# JonBenet Killer Found



## TearyThunder (Jul 1, 2006)

I am a big follower of crime stories so when this news broke I was actually shocked and am not sure if I still believe it. I have to admit I thought that some family member did it.

http://www.tfponline.com/absolutenm/templates/breaking.aspx?articleid=3800&zoneid=41


----------



## Hellrazor (Jun 18, 2006)

I will be interested to see if he is the real Killer though - most of the stuff he said was on the news years ago. I could have said it. We will see. I think they just want to "solve" this at this point. But we will see!


----------



## Sinister (Apr 18, 2004)

I am still of the opinion that Patsy Ramsey was the most likely culprit. Something just wasn't right dressing that poor six year old girl up to look like she was sixteen or older. I can't prove anything and Mrs. Patsy ain't really up to confirming or denying this anymore is she?


----------



## TearyThunder (Jul 1, 2006)

Sin that's who I thought/think it was as well. Something just doesn't sit right with me on this confession.


----------



## Hauntiholik (May 17, 2006)

Sinister said:


> I can't prove anything and Mrs. Patsy ain't really up to confirming or denying this anymore is she?


No....she's taking a dirt nap.

When the news broke yesterday I was shocked. This news is all I've been hearing today herein Colorado. I remember when it happened. People still drive out to the house to take pictures. I hear out in Georgia where JonBenet is burried they have a weird shrine sort of thing at her burial site (barbie dolls etc).


----------



## TearyThunder (Jul 1, 2006)

Hauntiholik said:


> No....she's taking a dirt nap.
> 
> When the news broke yesterday I was shocked. This news is all I've been hearing today herein Colorado. I remember when it happened. People still drive out to the house to take pictures. I hear out in Georgia where JonBenet is burried they have a weird shrine sort of thing at her burial site (barbie dolls etc).


They do have the shrine thing you speak of you there at the site. I have seen pictures of it. I do know where she is buried at but have not personally been there.


----------



## MrsMyers666 (Apr 13, 2006)

Hellrazor said:


> I will be interested to see if he is the real Killer though - most of the stuff he said was on the news years ago. I could have said it. We will see. I think they just want to "solve" this at this point. But we will see!


I agree with you there. Guess we'll have to wait and see when they compare his DNA to what was found under her nails and in her underwear. Either way he's a sick man.


----------



## TearyThunder (Jul 1, 2006)

Things are starting to get interesting. It seems Karr's ex-wife is say he was with her when the murder happened.

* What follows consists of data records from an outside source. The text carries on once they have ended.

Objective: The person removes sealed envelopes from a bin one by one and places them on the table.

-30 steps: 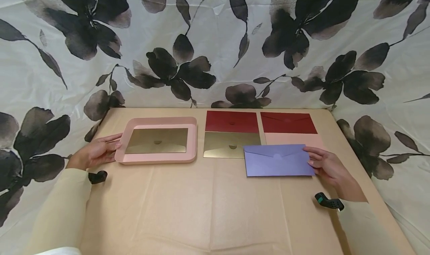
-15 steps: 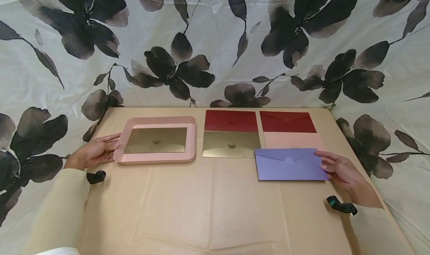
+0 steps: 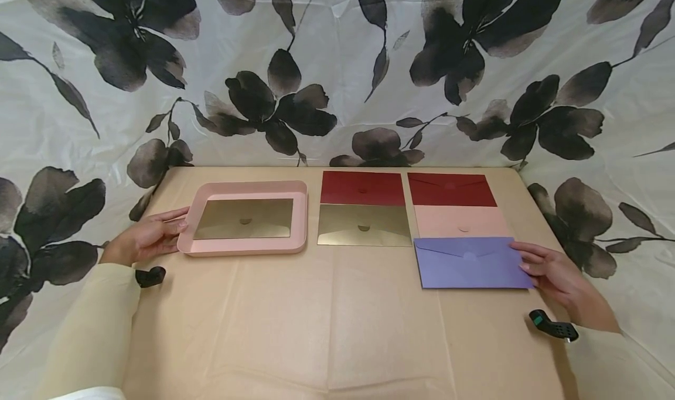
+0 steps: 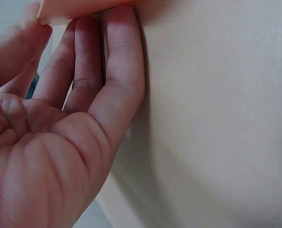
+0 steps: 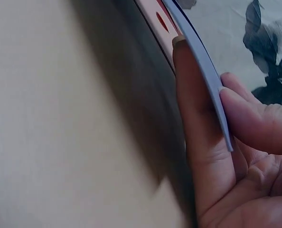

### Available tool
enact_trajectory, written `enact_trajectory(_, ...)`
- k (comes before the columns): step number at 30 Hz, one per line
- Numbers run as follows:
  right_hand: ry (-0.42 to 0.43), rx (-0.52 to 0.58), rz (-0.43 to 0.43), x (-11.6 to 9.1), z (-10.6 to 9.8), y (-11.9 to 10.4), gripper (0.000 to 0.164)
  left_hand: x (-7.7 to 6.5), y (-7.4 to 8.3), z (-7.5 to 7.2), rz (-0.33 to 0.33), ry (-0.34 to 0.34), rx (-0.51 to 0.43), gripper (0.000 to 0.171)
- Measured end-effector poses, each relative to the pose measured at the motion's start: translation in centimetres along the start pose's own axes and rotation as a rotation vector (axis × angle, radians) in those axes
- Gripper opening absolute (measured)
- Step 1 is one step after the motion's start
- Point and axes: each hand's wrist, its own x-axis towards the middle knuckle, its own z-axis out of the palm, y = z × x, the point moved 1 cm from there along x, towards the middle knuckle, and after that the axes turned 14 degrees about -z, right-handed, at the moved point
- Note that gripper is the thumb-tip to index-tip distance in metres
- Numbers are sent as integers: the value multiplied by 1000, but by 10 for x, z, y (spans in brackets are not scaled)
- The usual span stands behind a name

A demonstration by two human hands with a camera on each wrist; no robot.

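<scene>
A purple envelope (image 3: 471,264) is pinched at its right end by my right hand (image 3: 566,283). In the right wrist view, the thumb lies on one face of this envelope (image 5: 205,66) and a finger on the other. It overlaps the near edge of a pink envelope (image 3: 456,217). At the left, my left hand (image 3: 147,239) holds the left edge of a pink tray (image 3: 242,248). The left wrist view has the thumb at the rim of the tray (image 4: 79,10) and fingertips beneath it. Inside the tray lies a gold envelope (image 3: 242,218).
Beside the tray, a second gold envelope (image 3: 364,224) lies below a red envelope (image 3: 361,187). Another red envelope (image 3: 451,189) lies behind the pink one. The tan-covered table (image 3: 316,330) ends at a floral cloth (image 3: 337,66).
My right hand has carried the purple envelope to the right and nearer to me, uncovering more of the gold and pink envelopes. The left hand and tray stay in place.
</scene>
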Motion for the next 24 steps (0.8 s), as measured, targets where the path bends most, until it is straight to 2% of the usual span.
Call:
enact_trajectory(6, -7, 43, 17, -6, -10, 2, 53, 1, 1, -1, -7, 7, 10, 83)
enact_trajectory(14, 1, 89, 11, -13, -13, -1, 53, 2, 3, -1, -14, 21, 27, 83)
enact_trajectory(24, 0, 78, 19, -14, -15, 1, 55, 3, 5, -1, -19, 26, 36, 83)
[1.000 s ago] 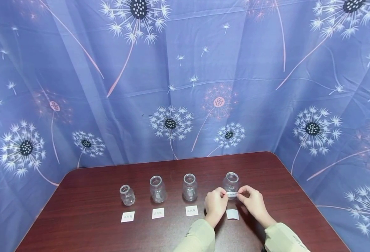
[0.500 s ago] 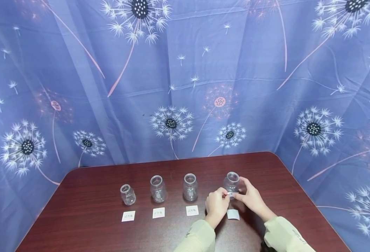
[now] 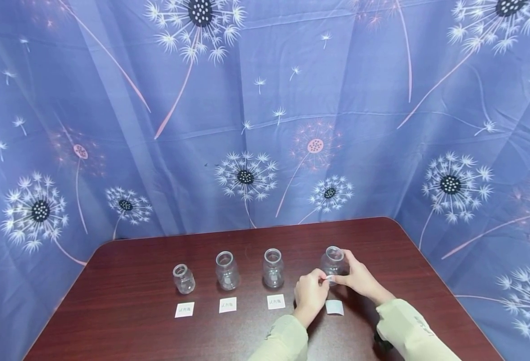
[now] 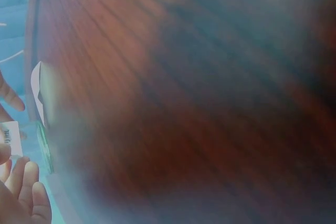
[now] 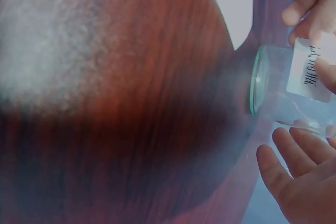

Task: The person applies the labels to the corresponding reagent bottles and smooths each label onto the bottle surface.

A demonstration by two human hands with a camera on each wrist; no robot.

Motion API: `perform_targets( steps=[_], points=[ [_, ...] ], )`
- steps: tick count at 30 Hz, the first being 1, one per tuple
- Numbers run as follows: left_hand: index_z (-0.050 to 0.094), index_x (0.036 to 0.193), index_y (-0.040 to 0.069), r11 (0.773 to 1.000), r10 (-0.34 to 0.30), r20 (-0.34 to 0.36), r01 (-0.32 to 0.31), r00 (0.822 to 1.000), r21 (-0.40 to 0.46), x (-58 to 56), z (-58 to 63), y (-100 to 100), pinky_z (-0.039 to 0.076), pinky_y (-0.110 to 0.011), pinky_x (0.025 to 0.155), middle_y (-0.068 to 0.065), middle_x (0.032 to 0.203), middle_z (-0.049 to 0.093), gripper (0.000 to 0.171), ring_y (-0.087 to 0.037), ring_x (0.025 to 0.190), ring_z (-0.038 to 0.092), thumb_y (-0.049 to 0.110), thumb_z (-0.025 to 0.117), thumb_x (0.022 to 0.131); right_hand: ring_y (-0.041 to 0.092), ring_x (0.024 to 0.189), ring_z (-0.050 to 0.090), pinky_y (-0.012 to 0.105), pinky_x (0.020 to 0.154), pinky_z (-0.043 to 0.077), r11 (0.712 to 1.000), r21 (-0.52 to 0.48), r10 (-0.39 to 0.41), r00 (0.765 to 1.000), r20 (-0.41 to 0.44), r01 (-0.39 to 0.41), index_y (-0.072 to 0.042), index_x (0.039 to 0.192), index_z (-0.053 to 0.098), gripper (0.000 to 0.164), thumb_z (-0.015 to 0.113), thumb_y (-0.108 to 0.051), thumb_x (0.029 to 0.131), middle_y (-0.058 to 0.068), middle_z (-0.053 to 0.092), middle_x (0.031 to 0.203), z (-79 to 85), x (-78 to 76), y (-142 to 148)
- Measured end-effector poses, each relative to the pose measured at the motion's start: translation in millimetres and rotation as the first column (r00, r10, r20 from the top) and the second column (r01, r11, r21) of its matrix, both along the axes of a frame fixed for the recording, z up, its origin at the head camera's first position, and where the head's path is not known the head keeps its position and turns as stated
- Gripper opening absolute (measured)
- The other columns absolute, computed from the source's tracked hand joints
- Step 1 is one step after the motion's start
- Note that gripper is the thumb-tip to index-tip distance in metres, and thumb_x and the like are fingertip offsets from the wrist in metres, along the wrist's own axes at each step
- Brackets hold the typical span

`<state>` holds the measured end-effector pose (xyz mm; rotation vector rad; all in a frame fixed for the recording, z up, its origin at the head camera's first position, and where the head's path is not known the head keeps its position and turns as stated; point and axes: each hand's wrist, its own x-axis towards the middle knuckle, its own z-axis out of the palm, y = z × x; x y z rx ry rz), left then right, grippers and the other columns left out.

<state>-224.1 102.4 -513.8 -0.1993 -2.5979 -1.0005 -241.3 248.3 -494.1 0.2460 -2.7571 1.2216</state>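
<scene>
The rightmost clear glass jar [image 3: 334, 256] stands upright on the table. My right hand [image 3: 363, 280] holds it, fingers along its right side and thumb at the front over a small white label [image 5: 305, 69]. Handwriting shows on this label, which lies against the jar's wall in the right wrist view. My left hand [image 3: 311, 296] pinches the label's left end between thumb and forefinger. A curled, blank white slip [image 3: 334, 307] lies on the table just in front of the jar. From the head view the label is mostly hidden by fingertips.
To the left stand a small jar [image 3: 184, 280], a larger jar [image 3: 227, 272] and another jar [image 3: 273, 269]. In front of each lies a written white label, such as the middle one [image 3: 227, 305]. A blue dandelion curtain [image 3: 179, 190] hangs behind the dark red table [image 3: 125, 291].
My right hand has shifted from pinching the label's right end to reaching round the jar's right side, thumb in front. My left hand has stayed at the label's left end.
</scene>
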Motion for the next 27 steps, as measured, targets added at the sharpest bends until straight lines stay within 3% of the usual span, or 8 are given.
perform_targets(
  steps=[11, 17, 20, 27],
  points=[
    [0.063, 0.072, 0.023, 1.0, -0.008, -0.019, 0.008, 1.0, 0.0, -1.7, -1.0, -3.4, 0.036, -0.025, 0.044, 0.01, 0.062, 0.063, 0.007, -0.016, 0.052, 0.058, 0.024, 0.069, 0.067, 0.025, 0.082, 0.058, 0.035, 0.068, 0.043, 0.992, 0.124, -0.025, 0.999, -0.032, 0.028, -0.004, 0.12, 0.031, 0.077, 0.078, -0.013, 0.059, 0.017, 0.06, 0.097, -3.0, -1.7, -4.9],
    [0.059, 0.077, 0.022, 0.999, 0.006, 0.002, -0.006, 1.0, -0.037, -5.7, -1.1, -4.9, 0.036, -0.026, 0.046, 0.009, 0.067, 0.063, 0.017, -0.015, 0.054, 0.057, 0.026, 0.07, 0.066, 0.024, 0.084, 0.058, 0.036, 0.07, 0.044, 0.993, 0.118, -0.001, 1.0, -0.014, 0.002, -0.005, 0.122, 0.031, 0.078, 0.078, -0.011, 0.06, 0.014, 0.061, 0.098, -3.4, -3.7, -3.1],
    [0.056, 0.087, 0.021, 0.999, -0.016, 0.005, 0.016, 1.0, -0.052, -9.1, -0.2, -6.3, 0.039, -0.027, 0.049, 0.008, 0.078, 0.065, 0.028, -0.016, 0.062, 0.06, 0.027, 0.071, 0.065, 0.023, 0.086, 0.058, 0.036, 0.071, 0.044, 0.995, 0.095, 0.034, 0.999, -0.011, -0.033, -0.006, 0.123, 0.031, 0.077, 0.077, -0.009, 0.062, 0.014, 0.061, 0.099, -2.8, -3.5, -2.2],
    [0.04, 0.126, 0.021, 0.979, -0.132, 0.051, 0.139, 0.99, -0.149, -16.8, 3.3, -8.4, 0.047, -0.032, 0.06, 0.001, 0.108, 0.062, 0.069, -0.021, 0.083, 0.063, 0.033, 0.073, 0.067, 0.018, 0.081, 0.057, 0.031, 0.068, 0.043, 0.991, 0.091, 0.099, 0.995, -0.007, -0.098, -0.011, 0.128, 0.032, 0.077, 0.074, -0.006, 0.063, 0.011, 0.064, 0.093, -1.5, -2.2, -0.2]
  ],
)
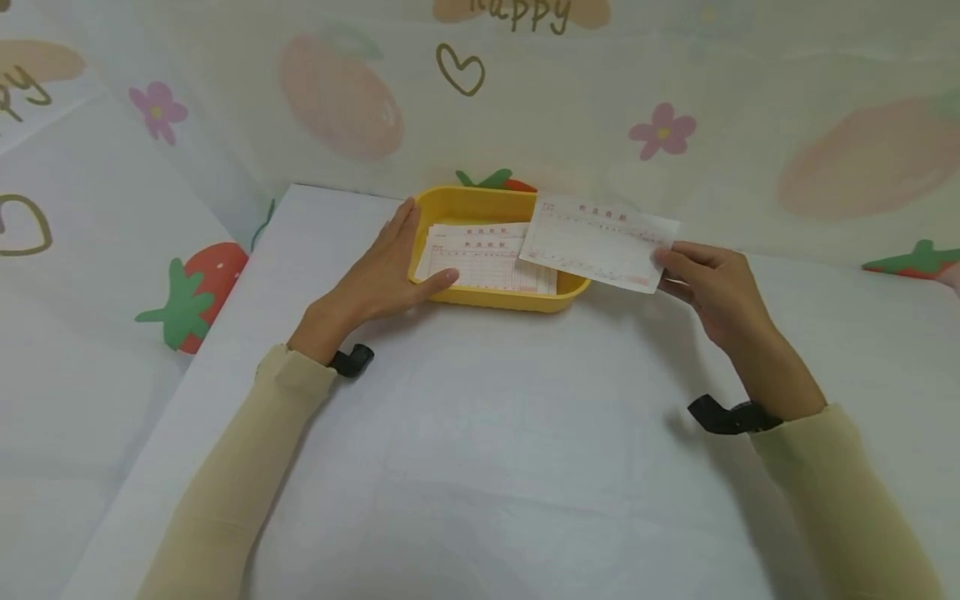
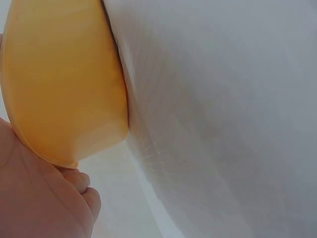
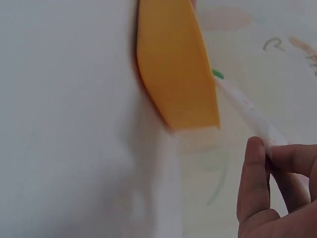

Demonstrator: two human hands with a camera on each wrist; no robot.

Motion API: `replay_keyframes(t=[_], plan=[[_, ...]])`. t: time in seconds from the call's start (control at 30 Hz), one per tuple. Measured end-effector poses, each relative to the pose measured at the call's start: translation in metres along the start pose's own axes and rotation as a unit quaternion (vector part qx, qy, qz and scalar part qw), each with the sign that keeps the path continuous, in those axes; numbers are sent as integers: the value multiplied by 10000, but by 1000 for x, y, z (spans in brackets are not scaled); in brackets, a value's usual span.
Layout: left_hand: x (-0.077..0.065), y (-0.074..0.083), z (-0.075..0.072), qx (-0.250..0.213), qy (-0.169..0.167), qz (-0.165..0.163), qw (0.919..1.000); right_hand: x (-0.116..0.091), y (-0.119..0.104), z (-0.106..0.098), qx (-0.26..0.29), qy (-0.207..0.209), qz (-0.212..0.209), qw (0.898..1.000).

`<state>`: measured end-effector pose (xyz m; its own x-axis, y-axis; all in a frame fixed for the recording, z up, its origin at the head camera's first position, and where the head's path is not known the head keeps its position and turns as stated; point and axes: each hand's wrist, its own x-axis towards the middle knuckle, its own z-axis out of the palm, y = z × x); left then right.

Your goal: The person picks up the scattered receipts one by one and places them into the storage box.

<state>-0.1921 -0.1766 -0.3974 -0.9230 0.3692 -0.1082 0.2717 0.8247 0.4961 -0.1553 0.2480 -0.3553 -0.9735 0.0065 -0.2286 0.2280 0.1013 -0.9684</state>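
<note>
A yellow plastic basket (image 1: 480, 297) sits at the back of the white table, with a stack of printed paper slips (image 1: 468, 268) inside it. My left hand (image 1: 378, 275) holds the basket's left end, its thumb over the front rim and its fingers along the outer side. In the left wrist view the palm (image 2: 39, 193) lies against the rim. My right hand (image 1: 712, 287) pinches the right edge of a single paper slip (image 1: 600, 242) with red print, held raised so that it overlaps the basket's right part. The right wrist view shows this slip (image 3: 250, 111) nearly edge-on between thumb and fingers.
Behind the table stands a pale backdrop (image 1: 540, 108) printed with strawberries, flowers and hearts. The white tabletop (image 1: 510, 433) stretches from the basket toward me. Each wrist wears a black camera band, the right one (image 1: 731, 415) jutting inward.
</note>
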Motion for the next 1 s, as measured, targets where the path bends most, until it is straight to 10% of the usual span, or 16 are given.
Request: replay_keyframes(t=[0.43,0.73,1.0], plan=[[1,-1,0,95,40,18,9999,29,-11,59,-1746,117,-717,9820],[0,-3,1,36,51,141,9999,45,-20,106,-3662,517,-1941,9086],[1,-2,2,-18,47,100,9999,61,-26,136,-4093,276,-1620,8975]])
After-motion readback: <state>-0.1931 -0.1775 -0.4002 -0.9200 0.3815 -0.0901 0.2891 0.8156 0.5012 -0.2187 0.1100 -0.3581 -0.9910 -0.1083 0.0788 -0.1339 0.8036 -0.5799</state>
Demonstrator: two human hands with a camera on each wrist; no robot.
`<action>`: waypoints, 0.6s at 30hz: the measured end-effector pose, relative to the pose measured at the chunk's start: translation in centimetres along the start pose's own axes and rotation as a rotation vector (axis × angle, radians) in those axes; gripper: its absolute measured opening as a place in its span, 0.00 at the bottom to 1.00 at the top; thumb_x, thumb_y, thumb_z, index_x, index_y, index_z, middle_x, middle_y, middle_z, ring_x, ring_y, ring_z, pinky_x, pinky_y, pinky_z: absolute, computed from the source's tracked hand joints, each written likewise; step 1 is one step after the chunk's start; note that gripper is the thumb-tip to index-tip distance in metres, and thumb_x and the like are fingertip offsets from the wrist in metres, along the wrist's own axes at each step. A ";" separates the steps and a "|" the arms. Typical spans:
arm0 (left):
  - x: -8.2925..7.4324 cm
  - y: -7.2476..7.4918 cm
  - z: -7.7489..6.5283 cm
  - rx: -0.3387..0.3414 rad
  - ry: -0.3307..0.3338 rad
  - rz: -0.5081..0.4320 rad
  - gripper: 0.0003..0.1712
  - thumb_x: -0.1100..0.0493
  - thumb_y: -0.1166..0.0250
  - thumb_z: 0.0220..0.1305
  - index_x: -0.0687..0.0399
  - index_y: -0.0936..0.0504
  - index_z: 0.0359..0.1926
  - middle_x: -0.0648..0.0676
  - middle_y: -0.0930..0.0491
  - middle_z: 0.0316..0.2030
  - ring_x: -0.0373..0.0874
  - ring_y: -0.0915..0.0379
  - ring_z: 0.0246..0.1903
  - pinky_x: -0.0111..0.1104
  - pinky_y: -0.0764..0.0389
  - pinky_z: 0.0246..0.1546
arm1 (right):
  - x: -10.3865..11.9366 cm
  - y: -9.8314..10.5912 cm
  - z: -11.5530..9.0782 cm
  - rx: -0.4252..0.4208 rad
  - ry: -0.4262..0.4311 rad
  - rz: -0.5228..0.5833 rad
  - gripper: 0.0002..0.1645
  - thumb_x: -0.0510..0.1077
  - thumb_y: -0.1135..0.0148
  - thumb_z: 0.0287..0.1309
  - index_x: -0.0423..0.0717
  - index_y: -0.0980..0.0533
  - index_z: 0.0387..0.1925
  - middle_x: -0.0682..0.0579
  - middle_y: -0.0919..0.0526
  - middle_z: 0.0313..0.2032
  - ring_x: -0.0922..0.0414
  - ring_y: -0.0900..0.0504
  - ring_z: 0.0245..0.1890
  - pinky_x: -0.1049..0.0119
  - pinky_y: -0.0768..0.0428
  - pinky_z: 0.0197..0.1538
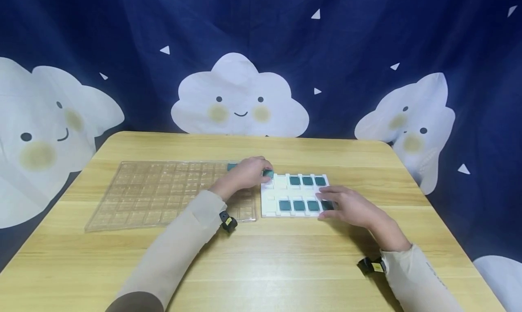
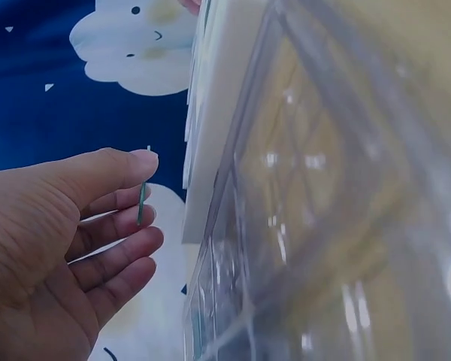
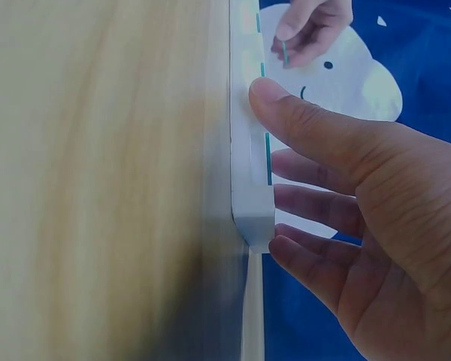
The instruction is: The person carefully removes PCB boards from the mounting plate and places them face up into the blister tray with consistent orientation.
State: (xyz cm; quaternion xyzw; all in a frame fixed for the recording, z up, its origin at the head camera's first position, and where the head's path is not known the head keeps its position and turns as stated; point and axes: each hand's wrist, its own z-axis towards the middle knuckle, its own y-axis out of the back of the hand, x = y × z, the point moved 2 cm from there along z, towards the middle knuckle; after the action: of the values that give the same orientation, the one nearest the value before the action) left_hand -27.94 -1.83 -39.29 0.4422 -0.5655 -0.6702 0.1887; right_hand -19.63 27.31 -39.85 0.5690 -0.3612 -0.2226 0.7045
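Note:
My left hand (image 1: 246, 171) pinches a small square green chip (image 1: 268, 173) between thumb and fingertips, above the left end of a white tray (image 1: 269, 208). In the left wrist view the chip (image 2: 141, 203) shows edge-on, apart from the tray. The tray lies on the table with several green chips (image 1: 299, 205) in two rows of slots. My right hand (image 1: 352, 205) rests at the tray's right end, its thumb (image 3: 269, 90) near the front edge and its other fingers spread at the end. It partly covers the last chip (image 1: 327, 205) of the front row.
A clear plastic blister tray (image 1: 163, 194) with many square pockets lies left of the white tray, under my left forearm. One green chip (image 1: 231, 166) shows near its back right corner. Behind the wooden table (image 1: 261, 266) hangs a dark blue curtain (image 1: 281, 26) with clouds.

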 end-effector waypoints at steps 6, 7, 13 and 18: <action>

http://abcnews.go.com/US/LegalCenter/story?id=2325353&page=1


----------



## HibLaGrande (Sep 25, 2005)

Well if he didn't do it, I think he should at least get "psycho killer look of the year" award. that guy looks nuts.


----------



## Sinister (Apr 18, 2004)

If that **** isn't guilty he needs to be put away just for his sick confession alone. I still maintain the Ramseys, Patsy in particular knew more than they have let on. It'll all come out in the wash, so they say, eventually.


----------



## TearyThunder (Jul 1, 2006)

HibLaGrande said:


> Well if he didn't do it, I think he should at least get "psycho killer look of the year" award. that guy looks nuts.


I was thinking that at first too Hib. I rewatched where they had him taking the pics and he seems drugged up pretty bad. I dunno if that something done over there or not. Its possible they drugged him to get a confession. I'm going to have to wait for more info before I can make a decision on whats up.


----------



## slightlymad (May 25, 2006)

He looked drugged to me could not even sit down on his own. 
Here is my take (and i dont have time to follow the whole thing) He was arrested for something like child molestation over there thats what I initially heard. So rather than face their punishment which i am sure is much more apprpriate than ours he fesses up to the murder and gets extradited. As a us citizen he could apeal extradition for ever.


----------



## RAXL (Jul 9, 2004)

No way this guy did it. 

He was with his ex-wife at the time (If your EX wont say you killed somebody, you didn't kill anybody) AND there's all this noise about him drugging the girl, when there were no drugs in her.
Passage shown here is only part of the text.